◆ Problem to work on
Copy exactly, and only, the lines from the one with "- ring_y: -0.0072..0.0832" to the end of the listing; omit pictures.

◆ Data segment
########
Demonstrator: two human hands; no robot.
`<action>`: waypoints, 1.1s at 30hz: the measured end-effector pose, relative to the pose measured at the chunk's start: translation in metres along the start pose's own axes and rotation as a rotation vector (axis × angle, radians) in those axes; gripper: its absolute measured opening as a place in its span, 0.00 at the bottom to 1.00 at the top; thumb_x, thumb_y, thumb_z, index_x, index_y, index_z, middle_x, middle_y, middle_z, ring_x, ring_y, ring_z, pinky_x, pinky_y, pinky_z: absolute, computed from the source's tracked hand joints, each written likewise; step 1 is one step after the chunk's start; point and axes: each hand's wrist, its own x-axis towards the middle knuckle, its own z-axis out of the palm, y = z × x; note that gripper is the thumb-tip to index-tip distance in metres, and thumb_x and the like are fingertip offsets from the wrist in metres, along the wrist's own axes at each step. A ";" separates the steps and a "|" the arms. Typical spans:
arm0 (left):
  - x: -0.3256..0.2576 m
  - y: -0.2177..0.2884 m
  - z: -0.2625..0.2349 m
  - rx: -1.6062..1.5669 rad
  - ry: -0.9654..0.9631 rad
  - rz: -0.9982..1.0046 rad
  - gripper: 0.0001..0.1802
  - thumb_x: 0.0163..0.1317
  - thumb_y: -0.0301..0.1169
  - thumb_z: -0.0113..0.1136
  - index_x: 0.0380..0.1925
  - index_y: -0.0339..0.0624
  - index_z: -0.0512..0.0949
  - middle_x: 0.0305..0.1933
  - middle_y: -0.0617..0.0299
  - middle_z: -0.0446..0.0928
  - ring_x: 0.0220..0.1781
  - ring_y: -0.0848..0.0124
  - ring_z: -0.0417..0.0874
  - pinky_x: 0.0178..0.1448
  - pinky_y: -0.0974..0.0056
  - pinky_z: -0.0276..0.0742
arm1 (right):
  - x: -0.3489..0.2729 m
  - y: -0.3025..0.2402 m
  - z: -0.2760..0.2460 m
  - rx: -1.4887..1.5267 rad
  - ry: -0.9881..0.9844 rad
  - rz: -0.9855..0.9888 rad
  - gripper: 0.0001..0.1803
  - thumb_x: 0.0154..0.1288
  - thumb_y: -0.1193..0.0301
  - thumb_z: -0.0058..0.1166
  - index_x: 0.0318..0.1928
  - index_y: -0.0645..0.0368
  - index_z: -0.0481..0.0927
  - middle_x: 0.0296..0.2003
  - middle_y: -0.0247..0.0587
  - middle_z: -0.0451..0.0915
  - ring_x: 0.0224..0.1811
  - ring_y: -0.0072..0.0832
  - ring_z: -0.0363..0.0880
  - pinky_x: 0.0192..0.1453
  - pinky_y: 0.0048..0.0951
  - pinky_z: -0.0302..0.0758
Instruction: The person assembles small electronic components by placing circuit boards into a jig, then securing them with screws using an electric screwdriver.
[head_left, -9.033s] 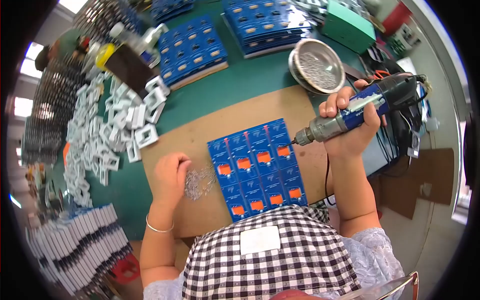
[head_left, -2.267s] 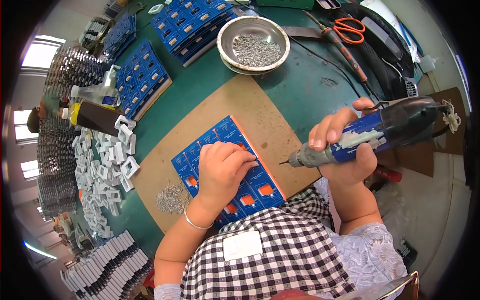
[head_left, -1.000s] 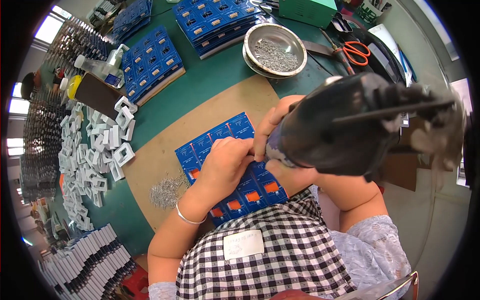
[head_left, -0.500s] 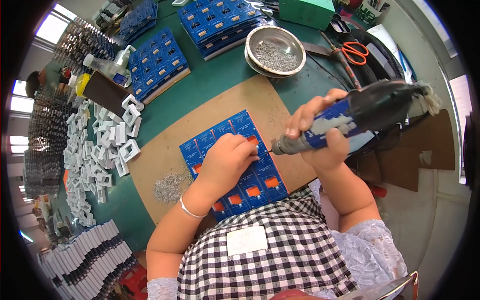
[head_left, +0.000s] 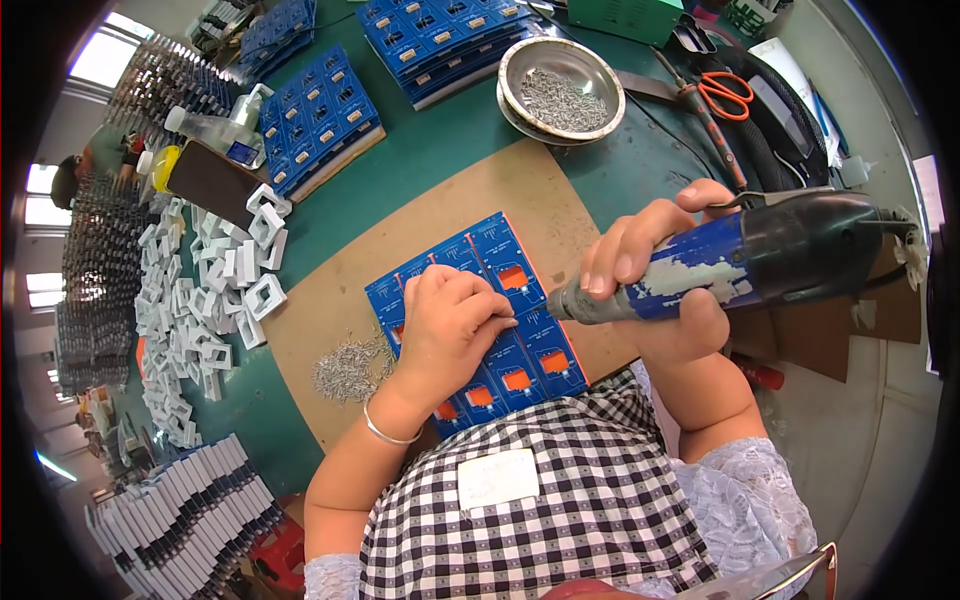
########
◆ Your solution
  - ring_y: -0.0072..0.0832
  - ring_z: -0.0363..0.0880
  - pinky_x: 0.0192..0.1453
  - pinky_y: 0.0048..0.0951
  - pinky_z: -0.0302..0.0758
Instruction: The person assembles small electronic components by placing circuit boards into a jig, then securing them with screws using an electric screwdriver.
[head_left, -9.033s] 
[head_left, -2.267s] 
[head_left, -1.000s] 
[head_left, -0.500s] 
[head_left, +0.000s] 

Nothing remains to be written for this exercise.